I’m an internationalist on the one hand, but each country owes it to itself to have solid manufacturing. I wondered a long time ago about the future where we would be required to import products needed in an armed conflict. Well, many organizations including this one are working to restore America’s manufacturing prowess. Making Lean Manufacturing more widespread is a good start.
Industry Reimagined 2030 just released its research report “The State of Lean Manufacturing.” The report aims to vastly increase company adoption by equipping practitioners, external experts, and educators with compelling facts and insights to make Lean highly relevant, friendly, and compelling to the interests and concerns of mainstream manufacturers.

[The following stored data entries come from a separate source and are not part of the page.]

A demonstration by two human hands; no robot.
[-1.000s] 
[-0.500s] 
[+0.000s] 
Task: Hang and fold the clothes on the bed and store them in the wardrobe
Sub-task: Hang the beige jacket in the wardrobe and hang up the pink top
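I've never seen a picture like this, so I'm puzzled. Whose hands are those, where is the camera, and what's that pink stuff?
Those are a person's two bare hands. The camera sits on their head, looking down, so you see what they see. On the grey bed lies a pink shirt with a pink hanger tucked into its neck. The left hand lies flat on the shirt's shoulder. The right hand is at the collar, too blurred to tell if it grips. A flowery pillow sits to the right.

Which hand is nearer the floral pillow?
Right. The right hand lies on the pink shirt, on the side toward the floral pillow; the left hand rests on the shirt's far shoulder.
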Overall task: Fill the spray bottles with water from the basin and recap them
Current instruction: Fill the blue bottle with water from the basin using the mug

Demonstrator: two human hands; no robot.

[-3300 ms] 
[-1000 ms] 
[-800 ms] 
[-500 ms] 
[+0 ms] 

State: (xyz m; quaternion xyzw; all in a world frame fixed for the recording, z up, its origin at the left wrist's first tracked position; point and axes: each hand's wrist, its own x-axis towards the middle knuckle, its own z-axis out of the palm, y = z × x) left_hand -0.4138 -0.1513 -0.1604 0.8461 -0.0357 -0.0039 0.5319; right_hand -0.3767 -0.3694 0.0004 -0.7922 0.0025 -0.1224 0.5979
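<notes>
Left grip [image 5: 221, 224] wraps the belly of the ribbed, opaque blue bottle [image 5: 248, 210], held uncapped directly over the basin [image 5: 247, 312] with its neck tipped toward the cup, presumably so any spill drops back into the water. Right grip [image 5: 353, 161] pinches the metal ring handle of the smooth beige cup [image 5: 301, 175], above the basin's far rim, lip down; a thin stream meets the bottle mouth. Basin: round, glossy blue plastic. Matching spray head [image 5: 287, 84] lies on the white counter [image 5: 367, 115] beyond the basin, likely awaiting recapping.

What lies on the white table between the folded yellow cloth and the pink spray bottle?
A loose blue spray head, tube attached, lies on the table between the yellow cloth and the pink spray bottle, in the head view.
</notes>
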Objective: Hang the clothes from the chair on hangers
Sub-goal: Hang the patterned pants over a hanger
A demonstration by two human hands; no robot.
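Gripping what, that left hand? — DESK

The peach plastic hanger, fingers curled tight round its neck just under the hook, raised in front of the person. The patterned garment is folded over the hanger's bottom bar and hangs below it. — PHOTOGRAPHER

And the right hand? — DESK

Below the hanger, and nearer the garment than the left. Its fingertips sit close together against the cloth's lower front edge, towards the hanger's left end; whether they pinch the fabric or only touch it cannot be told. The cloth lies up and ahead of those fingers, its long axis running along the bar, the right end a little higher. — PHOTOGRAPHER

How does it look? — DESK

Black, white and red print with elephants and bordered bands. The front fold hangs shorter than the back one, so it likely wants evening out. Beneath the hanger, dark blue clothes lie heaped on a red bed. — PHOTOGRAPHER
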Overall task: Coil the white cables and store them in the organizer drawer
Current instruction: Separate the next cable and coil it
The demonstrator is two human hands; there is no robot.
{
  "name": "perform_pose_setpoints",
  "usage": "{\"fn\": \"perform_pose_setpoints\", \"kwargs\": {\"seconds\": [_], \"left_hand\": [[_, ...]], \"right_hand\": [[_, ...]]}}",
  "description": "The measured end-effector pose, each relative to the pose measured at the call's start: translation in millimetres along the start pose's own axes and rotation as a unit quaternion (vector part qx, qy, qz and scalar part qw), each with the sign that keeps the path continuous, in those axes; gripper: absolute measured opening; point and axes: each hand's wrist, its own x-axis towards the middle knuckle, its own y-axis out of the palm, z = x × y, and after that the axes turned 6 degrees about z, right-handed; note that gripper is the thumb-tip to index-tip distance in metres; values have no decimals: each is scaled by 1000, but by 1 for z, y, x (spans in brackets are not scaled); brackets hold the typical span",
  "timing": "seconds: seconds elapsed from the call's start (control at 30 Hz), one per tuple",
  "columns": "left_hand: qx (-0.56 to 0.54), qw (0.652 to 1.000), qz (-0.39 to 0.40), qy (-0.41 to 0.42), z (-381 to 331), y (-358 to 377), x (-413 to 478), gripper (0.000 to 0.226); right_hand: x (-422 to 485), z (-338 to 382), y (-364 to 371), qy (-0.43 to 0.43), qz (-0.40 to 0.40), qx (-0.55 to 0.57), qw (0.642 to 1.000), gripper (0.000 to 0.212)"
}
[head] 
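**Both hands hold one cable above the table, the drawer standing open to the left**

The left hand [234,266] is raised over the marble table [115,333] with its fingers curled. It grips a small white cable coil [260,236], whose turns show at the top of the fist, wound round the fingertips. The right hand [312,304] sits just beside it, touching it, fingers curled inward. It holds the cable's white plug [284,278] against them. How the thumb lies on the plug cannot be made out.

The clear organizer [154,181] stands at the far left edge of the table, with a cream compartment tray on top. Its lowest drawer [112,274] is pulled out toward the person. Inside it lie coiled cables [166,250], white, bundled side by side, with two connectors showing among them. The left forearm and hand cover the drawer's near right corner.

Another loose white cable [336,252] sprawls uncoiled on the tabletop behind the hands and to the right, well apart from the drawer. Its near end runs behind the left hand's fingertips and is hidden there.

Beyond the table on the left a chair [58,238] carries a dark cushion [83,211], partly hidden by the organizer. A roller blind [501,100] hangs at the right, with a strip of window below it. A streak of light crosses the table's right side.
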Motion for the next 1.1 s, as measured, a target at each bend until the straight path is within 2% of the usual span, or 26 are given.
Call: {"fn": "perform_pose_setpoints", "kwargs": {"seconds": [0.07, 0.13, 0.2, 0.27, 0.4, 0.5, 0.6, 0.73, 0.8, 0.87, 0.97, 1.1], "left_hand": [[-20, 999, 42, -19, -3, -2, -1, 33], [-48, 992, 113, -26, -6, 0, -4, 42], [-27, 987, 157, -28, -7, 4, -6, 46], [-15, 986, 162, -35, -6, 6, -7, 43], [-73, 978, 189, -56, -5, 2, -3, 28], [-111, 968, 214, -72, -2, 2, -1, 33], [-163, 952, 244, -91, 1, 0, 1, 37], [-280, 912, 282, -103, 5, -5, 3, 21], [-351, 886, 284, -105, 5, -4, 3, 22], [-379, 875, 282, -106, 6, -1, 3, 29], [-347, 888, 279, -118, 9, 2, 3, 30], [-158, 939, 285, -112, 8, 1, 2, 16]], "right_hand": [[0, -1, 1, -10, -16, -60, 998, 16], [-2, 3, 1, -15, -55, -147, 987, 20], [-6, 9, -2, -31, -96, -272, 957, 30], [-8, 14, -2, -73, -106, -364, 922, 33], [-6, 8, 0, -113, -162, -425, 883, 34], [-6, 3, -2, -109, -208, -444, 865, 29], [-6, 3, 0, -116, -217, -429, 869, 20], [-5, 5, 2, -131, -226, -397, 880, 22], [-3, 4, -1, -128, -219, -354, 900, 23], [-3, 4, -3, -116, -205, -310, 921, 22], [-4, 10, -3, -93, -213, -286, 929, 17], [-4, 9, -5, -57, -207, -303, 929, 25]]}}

Lean Manufacturing continuously eliminates waste, bottlenecks and improves customer value through employee engagement and utilizing data-driven tools. Seventy-four percent of survey respondents reported productivity gains over 40% without intensive capital investment. Yet only 10-15% of U.S. companies systematically use Lean and reap its competitive and financial benefits.
Lean solves many problems
- raising the level of production capability and worker productivity without intensive capital investment;
- competing against lower labor cost countries;
- creating an engaged workforce;
- building a problem-solving culture;
- truly benefitting from advanced production technology and Industry 4.0;
- becoming agile and resilient in responding to disruption.
Industry Reimagined 2030 surveyed three hundred manufacturers on the performance gains in ten manufacturing areas. The survey included both measurable and qualitative responses. Gains were cross-analyzed by a variety of demographics. The survey prompted respondents to provide personal views on gains and the ways in which Lean was implemented both initially and over the longer-term. Sentiment analysis was performed.